Now winemaker Kyle Johnson is hoping he can nurture the fruit's delicate juices through a fragile fermentation process and bottle something very special.
Trockenbeerenauslese, which the wine world for obvious reasons has abbreviated to TBA, is made from grapes allowed to hang until they become nearly raisins. As the grapes hang in the crisp fall weather, the sugars concentrate and are attacked by a fungus called Botrytis cinerea.
If the weather is consistently wet and humid, the Botrytis turns into gray rot and the fruit is lost.
But when the damp is followed by dry conditions, the Botrytis turns to noble rot, which gives the grapes a distinctive, complex flavor.
"The fungus pulls the water out, leaving behind a super concentration of sugar acid," said Johnson.
It doesn't happen every year, but Lief Olsen, the vineyard manager, quickly recognized what he had when he was checking out clusters of shriveled riesling grapes left behind after the 20-acre vineyard had been machine harvested in mid-October.
"I saw the clusters and called Kyle," Olsen said.
Johnson, who worked through the ranks at Chateau Ste. Michelle before becoming a winemaker for the company's Canoe Ridge, worked for Ste. Michelle when it produced its 1999 single berry select, trockenbeerenauslese-style white dessert wine that scored a 97 in Wine Spectator -- the highest American white wine score in 25 years.
And at $200 for a half-sized bottle, it was among the most expensive wine ever produced in the Pacific Northwest.
Johnson would like to make something just as special.
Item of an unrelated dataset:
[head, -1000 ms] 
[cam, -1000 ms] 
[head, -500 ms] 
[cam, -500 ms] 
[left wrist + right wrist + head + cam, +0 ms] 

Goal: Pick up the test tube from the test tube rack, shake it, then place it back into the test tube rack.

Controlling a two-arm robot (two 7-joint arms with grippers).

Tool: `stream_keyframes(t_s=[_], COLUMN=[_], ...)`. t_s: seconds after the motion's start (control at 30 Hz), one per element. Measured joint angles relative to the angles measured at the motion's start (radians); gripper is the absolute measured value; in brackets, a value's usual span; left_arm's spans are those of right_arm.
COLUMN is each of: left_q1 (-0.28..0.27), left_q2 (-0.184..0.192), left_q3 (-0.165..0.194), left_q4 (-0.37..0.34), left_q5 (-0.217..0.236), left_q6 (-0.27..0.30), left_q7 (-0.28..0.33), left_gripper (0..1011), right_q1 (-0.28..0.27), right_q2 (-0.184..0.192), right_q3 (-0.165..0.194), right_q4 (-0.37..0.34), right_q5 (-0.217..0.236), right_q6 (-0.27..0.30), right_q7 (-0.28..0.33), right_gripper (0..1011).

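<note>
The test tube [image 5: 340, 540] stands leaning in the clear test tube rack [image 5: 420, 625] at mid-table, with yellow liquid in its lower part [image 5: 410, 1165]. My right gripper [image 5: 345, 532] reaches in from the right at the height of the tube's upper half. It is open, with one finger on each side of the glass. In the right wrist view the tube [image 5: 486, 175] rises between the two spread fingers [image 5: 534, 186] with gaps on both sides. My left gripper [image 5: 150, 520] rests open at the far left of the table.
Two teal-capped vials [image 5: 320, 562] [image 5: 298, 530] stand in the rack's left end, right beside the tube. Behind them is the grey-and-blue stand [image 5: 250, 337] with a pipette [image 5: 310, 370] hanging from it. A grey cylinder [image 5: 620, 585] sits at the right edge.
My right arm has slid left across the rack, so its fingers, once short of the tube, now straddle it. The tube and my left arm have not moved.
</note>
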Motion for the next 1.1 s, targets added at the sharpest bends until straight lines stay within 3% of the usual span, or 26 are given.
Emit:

But having fruit picked in the perfect state is only the first step.
"When we brought the fruit in, it was at 60 to 70 brix, compared to 21 to 25 brix in a normal riesling," he said.
Workers spent four days sorting the clusters of dried, brown grapes, culling those that were too dried and shriveled and plucking off individual grapes that were softer, plumper and shinier -- like the raisins in a freshly-opened box.
The grapes must be pressed three times, with the pressure set firmer each time.
The thick caramel-colored juice, nearly as thick as honey, is extracted a trickle at a time, with long seconds between each drop, giving the ripples in the clear collection jars time to settle.
It's sweet and rich, and smells like the syrup left in the bottom of a Mason jar of home-canned apricots.
"The biggest challenge is getting it to ferment," said Johnson. "Too much sugar can kill the yeast, or it can oxidize into vinegar."
He'll carefully monitor the sugar and alcohol content through fermentation, a process that will take at least two to three months.
And it could take up to a year before it's bottled.
"It could be 2010 before we release it," said Martin Olsen, winery manager.
And the 20 acres of grapes they harvested will produce only about 25 cases of half-size bottles of the wine.
The low yield and the labor-intensive nature of the wine is why it is rare and expensive.
"It takes so long and you get so little, and you have to sell it for so much -- it really has to be a labor of love," said Coke Roth, a Tri-City attorney, vineyard owner and international wine judge.
Such wines "are so rich and concentrated in flavor," he said. "You put it into your mouth -- it looks like a water pistol and explodes like a land mine."
Johnson said the wines have a long shelf life and that when he was in Germany last year, he tasted one made in 1959.
"They do have a long shelf life, but not in my cellar -- I drink them," said Roth. "They probably will age if you can keep your grubby hands off them."